I love most of these people, and maintain a close affiliation with these my friends. It is a festive occasion and almost never disappointed. I cut my teeth on office party etiquette and learned the do’s and don’ts of alcohol and its potential for ending one’s career. Over the many years I’ve known these fornicators I’d like to think I’ve influenced most of them in a positive way, yet I’m perplexed at how easily they throw it all away within the context of celebration. Let me discuss some of the more egregious examples:
Mr. Groggins is near my age and should know better. Last year when the boss’s wife approached him obviously drunk and wanting to dance, he should have bolted. Instead he led her to the dance floor where she dry-humped him shamelessly! Everyone was laughing and thought it funny because after all its harmless fun, right? Wrong! While everyone was watching the lewd behavior on the dance floor I was watching the look on the boss’s face, and he was not amused. This seemingly innocuous act of fun severely affected his career, not to mention getting his legs broken. Not surprising he resigned a week later.
A couple of years ago I was two hours into the open bar drinking with my protégé grooming him to be my replacement. Less than an hour later he committed professional suicide! Palmert ignored the buffet and began pounding shots on an empty stomach, thereby heightening alcohols unimpeded path to the bloodstream.

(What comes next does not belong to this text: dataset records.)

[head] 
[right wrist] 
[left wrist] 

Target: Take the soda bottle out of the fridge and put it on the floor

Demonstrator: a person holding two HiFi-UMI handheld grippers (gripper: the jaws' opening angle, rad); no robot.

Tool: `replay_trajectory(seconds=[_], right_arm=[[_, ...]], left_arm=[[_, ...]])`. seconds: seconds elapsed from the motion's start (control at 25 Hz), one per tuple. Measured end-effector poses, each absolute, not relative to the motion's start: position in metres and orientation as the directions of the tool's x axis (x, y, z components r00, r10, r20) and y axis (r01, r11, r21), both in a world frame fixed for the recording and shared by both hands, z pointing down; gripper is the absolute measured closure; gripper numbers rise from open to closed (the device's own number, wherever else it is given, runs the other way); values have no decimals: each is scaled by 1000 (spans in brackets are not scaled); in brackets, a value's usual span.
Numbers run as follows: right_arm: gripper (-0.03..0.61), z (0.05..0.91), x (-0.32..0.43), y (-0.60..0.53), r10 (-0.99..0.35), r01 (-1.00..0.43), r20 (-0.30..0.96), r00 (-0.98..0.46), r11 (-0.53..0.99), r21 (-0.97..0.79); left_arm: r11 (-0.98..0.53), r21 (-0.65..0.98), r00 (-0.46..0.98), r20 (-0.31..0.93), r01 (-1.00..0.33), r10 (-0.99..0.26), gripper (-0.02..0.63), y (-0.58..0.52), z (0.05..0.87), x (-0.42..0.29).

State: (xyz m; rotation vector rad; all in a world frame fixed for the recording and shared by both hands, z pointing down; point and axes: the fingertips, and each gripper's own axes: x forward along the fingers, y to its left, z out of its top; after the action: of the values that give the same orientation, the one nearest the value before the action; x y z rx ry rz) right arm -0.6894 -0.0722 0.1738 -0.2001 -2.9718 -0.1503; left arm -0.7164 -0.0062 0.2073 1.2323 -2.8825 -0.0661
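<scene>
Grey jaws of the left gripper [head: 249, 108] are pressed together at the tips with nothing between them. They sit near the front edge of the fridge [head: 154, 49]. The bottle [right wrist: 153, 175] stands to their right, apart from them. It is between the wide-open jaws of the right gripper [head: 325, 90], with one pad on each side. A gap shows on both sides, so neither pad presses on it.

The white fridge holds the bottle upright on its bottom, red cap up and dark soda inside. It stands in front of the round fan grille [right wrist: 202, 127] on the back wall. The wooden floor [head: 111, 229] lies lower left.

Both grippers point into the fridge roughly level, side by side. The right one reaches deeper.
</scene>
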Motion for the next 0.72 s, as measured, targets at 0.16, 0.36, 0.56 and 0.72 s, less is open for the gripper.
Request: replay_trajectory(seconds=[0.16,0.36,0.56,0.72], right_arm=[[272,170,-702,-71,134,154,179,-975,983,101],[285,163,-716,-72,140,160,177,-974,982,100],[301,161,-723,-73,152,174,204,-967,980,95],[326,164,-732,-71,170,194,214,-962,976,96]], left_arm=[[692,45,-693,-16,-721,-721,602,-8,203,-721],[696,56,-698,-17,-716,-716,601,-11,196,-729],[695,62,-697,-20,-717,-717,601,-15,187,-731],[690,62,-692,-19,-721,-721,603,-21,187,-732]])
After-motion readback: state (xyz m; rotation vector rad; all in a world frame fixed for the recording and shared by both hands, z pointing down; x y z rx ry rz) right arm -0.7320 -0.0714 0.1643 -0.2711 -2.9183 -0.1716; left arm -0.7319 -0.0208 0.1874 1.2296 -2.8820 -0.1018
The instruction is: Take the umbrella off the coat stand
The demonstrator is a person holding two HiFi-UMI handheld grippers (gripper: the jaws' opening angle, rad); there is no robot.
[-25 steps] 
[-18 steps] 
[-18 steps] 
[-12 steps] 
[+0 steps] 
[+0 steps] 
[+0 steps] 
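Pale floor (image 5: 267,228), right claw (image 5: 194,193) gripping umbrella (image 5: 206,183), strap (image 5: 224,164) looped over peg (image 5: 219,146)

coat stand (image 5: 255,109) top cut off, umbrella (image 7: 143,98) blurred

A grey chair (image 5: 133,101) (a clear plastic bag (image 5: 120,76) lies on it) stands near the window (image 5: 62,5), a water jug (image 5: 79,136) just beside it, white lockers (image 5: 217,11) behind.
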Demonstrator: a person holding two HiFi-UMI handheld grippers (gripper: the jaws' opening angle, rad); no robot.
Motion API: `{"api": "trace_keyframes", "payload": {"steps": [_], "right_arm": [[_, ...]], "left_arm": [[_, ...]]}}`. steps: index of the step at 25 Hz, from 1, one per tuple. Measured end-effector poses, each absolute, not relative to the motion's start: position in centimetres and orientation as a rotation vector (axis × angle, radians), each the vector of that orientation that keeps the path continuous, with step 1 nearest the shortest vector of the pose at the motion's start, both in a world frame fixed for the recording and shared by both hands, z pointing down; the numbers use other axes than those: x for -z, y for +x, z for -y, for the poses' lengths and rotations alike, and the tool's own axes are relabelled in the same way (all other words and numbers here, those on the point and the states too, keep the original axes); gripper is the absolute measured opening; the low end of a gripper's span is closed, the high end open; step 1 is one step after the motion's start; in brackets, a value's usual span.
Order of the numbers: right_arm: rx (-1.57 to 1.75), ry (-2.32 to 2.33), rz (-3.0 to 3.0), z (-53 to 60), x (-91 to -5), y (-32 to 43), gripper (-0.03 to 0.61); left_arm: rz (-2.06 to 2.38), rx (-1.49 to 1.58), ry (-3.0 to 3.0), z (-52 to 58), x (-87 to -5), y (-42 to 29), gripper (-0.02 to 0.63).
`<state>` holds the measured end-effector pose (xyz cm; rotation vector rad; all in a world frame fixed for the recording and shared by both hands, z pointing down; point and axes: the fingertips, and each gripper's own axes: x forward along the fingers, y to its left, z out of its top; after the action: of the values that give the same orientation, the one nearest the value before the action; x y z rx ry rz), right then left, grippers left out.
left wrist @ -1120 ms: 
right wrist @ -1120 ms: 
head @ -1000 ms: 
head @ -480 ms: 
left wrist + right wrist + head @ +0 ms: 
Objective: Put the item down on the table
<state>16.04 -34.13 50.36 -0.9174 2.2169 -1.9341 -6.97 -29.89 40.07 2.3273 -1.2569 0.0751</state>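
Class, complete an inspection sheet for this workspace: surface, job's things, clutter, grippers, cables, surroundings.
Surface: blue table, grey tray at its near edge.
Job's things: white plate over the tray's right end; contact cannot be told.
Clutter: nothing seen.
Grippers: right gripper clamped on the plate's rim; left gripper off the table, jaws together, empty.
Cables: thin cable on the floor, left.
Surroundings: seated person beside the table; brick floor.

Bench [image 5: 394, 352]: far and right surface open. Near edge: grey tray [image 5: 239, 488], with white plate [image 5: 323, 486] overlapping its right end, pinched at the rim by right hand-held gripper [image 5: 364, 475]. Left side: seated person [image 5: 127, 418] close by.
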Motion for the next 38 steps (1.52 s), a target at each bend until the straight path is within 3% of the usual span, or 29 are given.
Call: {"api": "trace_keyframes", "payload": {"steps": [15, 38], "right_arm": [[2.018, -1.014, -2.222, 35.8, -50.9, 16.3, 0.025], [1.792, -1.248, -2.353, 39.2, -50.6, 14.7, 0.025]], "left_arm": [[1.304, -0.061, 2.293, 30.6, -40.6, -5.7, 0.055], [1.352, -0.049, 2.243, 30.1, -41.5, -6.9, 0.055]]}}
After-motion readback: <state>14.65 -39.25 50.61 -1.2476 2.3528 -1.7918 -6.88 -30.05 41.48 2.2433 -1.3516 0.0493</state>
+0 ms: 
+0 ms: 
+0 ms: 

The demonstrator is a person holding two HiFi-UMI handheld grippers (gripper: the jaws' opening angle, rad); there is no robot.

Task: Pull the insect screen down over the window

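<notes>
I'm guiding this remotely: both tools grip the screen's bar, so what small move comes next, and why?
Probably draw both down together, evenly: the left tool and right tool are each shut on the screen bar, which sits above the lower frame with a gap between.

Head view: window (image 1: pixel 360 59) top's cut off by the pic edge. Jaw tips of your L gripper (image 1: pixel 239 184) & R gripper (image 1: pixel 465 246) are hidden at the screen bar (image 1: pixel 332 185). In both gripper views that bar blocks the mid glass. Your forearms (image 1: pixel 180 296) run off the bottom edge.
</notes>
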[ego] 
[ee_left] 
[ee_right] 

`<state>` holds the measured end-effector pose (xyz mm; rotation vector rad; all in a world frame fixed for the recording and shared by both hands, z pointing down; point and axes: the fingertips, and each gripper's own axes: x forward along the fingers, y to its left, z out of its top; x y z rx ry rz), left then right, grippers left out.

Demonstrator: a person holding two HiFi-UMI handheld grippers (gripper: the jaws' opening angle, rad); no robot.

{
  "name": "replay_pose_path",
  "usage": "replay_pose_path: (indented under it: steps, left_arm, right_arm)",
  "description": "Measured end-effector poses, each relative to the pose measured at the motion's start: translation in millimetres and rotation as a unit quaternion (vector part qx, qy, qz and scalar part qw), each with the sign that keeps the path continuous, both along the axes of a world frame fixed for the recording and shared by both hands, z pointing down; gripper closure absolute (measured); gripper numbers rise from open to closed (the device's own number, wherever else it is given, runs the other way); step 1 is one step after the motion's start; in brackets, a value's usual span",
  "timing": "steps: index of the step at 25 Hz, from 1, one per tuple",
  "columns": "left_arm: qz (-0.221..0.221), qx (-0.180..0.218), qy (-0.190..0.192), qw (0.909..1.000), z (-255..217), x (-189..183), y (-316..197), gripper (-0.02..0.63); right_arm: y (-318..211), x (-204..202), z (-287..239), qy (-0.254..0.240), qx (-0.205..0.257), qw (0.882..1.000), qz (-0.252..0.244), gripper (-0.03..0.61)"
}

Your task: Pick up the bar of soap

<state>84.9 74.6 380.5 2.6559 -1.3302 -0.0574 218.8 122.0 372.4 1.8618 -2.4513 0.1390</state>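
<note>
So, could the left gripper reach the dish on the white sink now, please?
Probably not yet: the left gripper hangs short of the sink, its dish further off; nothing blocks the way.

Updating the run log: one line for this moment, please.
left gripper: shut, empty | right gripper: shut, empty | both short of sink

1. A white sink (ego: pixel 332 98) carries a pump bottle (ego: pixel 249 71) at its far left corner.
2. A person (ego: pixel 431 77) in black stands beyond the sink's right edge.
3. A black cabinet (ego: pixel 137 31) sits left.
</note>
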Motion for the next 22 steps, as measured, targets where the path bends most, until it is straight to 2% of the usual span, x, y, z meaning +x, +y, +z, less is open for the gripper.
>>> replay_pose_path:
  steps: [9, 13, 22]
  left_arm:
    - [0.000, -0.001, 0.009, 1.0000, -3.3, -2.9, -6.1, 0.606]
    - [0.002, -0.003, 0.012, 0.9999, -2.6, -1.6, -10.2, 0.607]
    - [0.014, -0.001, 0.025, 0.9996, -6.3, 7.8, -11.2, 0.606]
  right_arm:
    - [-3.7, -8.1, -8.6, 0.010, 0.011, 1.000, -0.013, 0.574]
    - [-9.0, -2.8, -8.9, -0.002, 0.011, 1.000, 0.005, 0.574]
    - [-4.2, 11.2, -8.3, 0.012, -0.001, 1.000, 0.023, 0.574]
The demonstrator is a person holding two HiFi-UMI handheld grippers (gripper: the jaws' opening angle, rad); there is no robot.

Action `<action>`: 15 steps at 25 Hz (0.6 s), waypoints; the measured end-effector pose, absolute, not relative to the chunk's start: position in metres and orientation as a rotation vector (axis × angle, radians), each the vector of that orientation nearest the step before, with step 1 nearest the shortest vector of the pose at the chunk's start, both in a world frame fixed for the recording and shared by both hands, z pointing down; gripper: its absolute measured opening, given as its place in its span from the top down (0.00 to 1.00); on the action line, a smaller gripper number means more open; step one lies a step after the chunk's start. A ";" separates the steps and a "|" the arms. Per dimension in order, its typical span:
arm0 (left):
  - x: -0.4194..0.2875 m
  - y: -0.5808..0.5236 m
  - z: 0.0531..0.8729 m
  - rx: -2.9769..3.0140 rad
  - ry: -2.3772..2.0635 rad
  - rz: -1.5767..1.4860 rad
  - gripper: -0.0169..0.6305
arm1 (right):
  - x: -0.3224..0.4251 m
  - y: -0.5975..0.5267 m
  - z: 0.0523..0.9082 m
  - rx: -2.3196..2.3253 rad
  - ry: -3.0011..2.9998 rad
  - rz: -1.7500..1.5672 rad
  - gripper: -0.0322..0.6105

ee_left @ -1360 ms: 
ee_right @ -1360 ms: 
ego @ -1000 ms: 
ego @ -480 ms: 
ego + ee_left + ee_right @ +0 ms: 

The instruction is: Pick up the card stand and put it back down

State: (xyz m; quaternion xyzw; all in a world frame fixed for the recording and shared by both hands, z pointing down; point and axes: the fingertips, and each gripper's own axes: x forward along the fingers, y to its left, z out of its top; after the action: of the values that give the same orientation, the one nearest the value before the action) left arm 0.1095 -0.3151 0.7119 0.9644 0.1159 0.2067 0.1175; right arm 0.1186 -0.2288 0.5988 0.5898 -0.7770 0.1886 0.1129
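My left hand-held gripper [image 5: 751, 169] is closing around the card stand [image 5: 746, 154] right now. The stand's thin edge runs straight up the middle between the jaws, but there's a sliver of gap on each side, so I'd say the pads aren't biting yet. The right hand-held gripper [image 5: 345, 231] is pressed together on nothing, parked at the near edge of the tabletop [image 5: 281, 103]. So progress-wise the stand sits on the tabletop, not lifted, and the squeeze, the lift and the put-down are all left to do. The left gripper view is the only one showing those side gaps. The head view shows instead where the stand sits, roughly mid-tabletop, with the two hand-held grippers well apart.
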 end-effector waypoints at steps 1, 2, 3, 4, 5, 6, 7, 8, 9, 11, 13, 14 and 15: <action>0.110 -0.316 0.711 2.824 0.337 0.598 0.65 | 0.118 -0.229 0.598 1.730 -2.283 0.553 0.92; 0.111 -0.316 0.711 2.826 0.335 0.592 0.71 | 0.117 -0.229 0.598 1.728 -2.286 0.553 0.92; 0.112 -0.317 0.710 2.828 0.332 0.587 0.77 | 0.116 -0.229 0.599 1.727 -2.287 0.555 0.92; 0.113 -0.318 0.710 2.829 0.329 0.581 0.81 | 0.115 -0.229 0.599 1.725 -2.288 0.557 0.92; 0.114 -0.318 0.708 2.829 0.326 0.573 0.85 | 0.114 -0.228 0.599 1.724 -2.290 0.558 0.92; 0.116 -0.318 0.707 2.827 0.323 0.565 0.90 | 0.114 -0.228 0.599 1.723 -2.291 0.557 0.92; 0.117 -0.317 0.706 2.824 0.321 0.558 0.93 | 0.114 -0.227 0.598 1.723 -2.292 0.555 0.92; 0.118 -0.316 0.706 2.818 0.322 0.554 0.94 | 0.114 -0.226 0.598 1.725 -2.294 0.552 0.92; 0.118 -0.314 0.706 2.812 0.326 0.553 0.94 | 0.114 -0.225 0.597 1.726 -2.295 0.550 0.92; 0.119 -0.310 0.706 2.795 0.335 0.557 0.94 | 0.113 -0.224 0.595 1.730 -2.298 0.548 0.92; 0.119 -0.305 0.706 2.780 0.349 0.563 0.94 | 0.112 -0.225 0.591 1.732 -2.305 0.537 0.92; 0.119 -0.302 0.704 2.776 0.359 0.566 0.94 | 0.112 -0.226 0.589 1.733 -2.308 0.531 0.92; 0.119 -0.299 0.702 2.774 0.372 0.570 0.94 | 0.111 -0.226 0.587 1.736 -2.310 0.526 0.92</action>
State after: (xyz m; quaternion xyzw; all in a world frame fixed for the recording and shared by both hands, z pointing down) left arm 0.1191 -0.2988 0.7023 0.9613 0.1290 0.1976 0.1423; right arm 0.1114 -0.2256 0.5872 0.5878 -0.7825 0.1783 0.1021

At times like these, one’s sense of equilibrium and judgment are at best “iffy.” I can’t say for certain, but I think it was soon after the sixth round of “Car Bombs” that Palmert thought snorkeling in the egg-nog bowl would be funny. It was definitely funny; right up until ‘911’ had to be called to revive him after vomiting into the bowl subsequently choking on a cube of ice. Struggling for air he fell onto the floor spilling five gallons of nog onto the carpet. Palmert was gone in a month!
The most scandalous act embarrassing us all was performed by Vinny who’s been like a son to me. I’ve imparted nearly every sales trick in the book to him and have had the pleasure of watching him blossom and rise to the top echelon of his craft. Staggering and slurring his speech badly, Vinny began to literally press the flesh. He gasconaded loudly so all could hear that his ‘johnson’ was bigger and thicker than every other man in the house! To prove his point he was not shy about whipping it out and model to all the married women for comparison. Jeez!
This of course brought the house down. Amongst the giggles and some admiring complements, he’d lost track of what he was doing and meandered off mumbling something about finding a yardstick. Unfortunately, he had to urinate and didn’t think he had time to find the bathroom. So he got behind a potted plant, dropped trou, and relieved himself directly into the plastic pot. What he failed to recognize is his little faux pas was directly in front of the buffet. Security was called and he was escorted to the street where he promptly passed out next to the FedX drop box…‘Johnson’ still in hand.
Vinny always means well as most of us do, so in the following days of Christmas, Hanukkah, Kwanzaa, and ‘Atheistic’ celebrations…..be sure to check your level of alcohol by asking a stranger if they think you’re drunk as your friends will lie to you.